Songbird is a fairly new music player developed under the Mozilla platform. It has a lot of features and look one part Foobar2000 and another part MediaMonkey. It has a Last.fm integration as well if you use that online music service. I haven’t personally tried this one yet so I can’t judge it. It looks fairly simple to use and the ability to customize its skin (feathers to be exact) should appeal to a lot of users. I have read in the past that memory consumption is really high but I’m hoping that has been fixed.
Aimp2 is very similar to Winamp in looks. It looks simple enough for anyone to use and still has some cool features like music conversion, library support, support for all types of music files, online radio, customizable skins, equalizer, and the ability to shut down your computer after a certain period of time, which will allow you to sleep under your favorite tunes.
There you have it. These are some of the most popular music playing software out today and I’m sure there is one that should satisfy your needs. The winner in my situation is clearly Foobar2000. Being light on system resources is one of the main reason I’ve picked this over others. Being totally customizable with lots of plugin support is an added bonus.
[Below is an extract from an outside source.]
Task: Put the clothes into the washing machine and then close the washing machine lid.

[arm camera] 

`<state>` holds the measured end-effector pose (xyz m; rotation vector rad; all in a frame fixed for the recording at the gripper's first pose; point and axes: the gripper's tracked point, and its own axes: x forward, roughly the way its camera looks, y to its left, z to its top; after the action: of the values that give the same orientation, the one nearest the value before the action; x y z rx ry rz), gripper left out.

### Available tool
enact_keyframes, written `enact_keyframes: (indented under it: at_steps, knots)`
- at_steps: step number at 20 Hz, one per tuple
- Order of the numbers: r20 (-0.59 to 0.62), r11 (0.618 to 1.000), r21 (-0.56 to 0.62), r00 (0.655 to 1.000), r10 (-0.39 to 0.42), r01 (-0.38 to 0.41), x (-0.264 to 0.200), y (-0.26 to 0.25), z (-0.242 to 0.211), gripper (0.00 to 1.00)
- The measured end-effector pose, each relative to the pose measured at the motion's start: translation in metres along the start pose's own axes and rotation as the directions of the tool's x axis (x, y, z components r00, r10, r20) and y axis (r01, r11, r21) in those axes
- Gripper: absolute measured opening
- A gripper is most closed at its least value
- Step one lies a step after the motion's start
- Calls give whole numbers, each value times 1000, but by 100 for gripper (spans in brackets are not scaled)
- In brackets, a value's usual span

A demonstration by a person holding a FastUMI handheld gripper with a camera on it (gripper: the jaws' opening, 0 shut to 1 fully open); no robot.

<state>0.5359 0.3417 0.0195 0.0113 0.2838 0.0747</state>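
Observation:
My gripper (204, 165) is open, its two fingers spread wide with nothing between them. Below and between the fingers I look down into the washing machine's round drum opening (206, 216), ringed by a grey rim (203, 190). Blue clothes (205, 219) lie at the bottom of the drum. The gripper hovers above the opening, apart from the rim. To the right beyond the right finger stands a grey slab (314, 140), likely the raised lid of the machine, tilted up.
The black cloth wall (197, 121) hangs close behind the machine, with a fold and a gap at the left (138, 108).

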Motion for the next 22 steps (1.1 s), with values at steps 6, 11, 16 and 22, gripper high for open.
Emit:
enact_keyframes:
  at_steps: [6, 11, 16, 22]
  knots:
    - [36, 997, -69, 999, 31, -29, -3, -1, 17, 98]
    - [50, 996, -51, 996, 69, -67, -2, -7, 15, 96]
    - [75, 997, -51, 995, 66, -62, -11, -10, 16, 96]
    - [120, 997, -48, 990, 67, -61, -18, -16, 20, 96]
On a side note, if you spend a lot of your time browsing the web on Firefox while listening to music (who doesn’t?), there is a free plugin that allows you to control your music player directly in the Firefox browser! No longer must you switch back to your music player just to play the next song or pausing it. FoxyTunes comes installed with a lot of default player controls so no matter which player it is you are using, FoxyTunes should be able to control it.